From the entries below, transcribe exactly the lines between the line holding "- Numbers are" and the line holding "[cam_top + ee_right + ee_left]", inclusive; skip all other lines.

====== Exercise data ======

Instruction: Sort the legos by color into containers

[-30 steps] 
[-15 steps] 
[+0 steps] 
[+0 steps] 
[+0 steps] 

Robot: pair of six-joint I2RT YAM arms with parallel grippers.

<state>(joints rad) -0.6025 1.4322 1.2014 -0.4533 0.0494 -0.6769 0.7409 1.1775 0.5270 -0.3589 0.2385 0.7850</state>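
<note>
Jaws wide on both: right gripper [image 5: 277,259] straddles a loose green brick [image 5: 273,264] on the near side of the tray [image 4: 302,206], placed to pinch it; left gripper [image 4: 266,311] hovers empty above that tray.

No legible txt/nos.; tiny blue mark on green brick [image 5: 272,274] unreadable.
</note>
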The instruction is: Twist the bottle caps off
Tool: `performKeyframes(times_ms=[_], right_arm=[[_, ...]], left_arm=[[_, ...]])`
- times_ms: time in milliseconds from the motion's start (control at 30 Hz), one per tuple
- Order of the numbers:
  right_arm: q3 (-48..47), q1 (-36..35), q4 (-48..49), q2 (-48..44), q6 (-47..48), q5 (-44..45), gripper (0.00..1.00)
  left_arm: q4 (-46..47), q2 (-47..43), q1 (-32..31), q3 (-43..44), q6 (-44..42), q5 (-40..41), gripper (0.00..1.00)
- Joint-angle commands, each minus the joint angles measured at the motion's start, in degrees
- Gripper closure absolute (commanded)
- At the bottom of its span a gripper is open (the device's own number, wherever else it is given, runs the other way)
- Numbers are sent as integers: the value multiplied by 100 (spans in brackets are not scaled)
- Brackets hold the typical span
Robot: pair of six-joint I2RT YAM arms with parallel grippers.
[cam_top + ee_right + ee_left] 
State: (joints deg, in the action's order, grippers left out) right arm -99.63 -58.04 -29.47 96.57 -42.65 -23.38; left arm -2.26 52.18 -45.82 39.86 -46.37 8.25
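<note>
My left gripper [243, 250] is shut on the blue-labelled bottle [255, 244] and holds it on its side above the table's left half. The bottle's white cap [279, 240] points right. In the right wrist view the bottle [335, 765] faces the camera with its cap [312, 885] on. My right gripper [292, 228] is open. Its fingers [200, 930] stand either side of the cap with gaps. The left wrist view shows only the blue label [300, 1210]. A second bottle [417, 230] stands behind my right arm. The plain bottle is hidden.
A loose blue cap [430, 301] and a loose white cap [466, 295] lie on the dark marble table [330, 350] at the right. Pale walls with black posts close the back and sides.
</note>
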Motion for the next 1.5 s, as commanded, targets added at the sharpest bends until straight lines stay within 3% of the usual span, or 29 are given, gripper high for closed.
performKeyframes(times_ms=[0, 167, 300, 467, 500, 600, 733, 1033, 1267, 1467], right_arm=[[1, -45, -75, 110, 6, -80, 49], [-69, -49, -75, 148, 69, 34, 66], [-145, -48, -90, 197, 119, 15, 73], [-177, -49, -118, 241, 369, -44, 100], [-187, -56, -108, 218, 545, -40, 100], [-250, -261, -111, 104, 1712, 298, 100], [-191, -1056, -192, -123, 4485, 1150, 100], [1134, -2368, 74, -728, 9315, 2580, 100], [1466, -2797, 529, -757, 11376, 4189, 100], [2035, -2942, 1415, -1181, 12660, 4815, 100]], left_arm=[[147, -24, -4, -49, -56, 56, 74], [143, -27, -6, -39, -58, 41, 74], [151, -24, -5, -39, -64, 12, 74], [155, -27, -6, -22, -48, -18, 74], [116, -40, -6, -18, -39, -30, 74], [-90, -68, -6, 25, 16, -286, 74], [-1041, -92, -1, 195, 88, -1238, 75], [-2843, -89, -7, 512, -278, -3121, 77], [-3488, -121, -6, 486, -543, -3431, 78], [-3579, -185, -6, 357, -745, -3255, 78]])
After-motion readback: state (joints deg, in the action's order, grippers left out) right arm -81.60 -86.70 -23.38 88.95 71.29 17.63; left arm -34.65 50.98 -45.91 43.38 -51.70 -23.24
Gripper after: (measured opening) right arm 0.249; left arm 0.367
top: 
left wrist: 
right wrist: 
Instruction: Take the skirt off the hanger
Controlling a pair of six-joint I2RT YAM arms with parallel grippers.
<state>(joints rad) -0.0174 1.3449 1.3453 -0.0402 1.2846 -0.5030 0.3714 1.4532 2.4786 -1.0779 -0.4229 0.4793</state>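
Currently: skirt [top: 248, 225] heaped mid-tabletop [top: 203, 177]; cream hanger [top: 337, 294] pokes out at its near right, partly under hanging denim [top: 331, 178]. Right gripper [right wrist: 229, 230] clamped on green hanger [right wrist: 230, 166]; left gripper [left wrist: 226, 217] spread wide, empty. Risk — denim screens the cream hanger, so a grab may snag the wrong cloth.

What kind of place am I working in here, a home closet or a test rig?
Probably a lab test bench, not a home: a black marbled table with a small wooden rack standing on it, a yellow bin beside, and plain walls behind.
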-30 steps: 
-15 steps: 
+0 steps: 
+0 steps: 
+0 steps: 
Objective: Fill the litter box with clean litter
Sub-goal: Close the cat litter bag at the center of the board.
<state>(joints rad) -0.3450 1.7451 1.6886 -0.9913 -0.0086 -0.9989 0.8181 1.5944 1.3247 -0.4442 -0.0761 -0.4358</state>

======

■ Answer for this exercise
- Numbers are sent as integers: the value multiplied by 100 (spans in brackets are not scaled)
- Brackets hold the typical span
Robot: pair of six-joint I2RT YAM arms with parallel grippers.
[cam_top + ee_right + ee_left] 

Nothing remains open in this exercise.